Task brief
Each line from the start of the listing below through the line containing "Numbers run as" should be reproduced exactly, with no others.

━━━━━━

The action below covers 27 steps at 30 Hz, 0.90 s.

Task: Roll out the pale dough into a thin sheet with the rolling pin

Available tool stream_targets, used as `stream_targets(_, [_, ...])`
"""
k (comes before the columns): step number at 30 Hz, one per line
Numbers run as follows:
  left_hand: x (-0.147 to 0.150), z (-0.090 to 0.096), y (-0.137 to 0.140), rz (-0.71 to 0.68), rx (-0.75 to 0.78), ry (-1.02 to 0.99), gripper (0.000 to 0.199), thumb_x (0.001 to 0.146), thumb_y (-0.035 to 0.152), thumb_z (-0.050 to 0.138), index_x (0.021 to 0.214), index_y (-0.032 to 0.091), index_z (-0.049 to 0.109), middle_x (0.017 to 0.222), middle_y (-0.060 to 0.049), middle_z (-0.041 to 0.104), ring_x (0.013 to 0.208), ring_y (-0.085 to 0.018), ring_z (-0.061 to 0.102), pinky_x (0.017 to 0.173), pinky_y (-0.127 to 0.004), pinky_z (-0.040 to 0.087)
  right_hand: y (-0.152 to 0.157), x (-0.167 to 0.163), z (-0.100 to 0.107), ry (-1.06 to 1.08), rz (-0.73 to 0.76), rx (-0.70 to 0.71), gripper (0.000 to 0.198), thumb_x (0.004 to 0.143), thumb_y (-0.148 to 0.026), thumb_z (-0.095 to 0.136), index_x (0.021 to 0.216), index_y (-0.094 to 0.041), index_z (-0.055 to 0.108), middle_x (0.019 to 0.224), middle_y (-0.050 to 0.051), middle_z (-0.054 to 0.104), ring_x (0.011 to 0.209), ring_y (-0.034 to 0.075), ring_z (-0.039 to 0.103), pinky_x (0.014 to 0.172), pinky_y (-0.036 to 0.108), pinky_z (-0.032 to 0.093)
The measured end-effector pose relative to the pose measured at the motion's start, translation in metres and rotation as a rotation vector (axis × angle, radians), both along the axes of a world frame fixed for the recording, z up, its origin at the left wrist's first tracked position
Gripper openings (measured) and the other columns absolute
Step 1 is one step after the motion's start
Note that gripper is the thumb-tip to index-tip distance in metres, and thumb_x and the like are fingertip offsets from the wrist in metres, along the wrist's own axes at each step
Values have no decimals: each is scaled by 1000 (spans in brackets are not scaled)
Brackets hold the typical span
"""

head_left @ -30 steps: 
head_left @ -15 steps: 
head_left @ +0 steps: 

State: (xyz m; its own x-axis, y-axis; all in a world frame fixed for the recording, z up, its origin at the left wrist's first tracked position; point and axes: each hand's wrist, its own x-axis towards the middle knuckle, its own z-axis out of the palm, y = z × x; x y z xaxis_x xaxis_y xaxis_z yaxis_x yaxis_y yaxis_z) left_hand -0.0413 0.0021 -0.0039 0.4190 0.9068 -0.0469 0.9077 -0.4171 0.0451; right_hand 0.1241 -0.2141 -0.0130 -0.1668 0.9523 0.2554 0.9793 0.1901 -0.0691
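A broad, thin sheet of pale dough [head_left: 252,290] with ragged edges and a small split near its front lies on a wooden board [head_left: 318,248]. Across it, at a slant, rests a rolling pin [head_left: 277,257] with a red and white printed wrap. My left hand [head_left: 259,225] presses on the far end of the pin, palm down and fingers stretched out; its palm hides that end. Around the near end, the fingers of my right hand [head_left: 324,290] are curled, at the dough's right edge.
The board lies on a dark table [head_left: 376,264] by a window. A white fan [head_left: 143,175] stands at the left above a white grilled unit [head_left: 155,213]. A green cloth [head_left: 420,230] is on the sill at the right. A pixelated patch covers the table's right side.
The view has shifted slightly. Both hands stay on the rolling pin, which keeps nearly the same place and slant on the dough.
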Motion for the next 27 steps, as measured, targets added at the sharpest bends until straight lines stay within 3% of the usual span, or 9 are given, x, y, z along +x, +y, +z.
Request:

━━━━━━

Result of the exercise
The action below covers 27 steps at 30 Hz, 0.90 s.

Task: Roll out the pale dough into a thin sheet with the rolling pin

Available tool stream_targets, used as `stream_targets(_, [_, ...])`
"""
k (comes before the columns): step number at 30 Hz, one per line
Numbers run as follows:

With this, the answer is complete.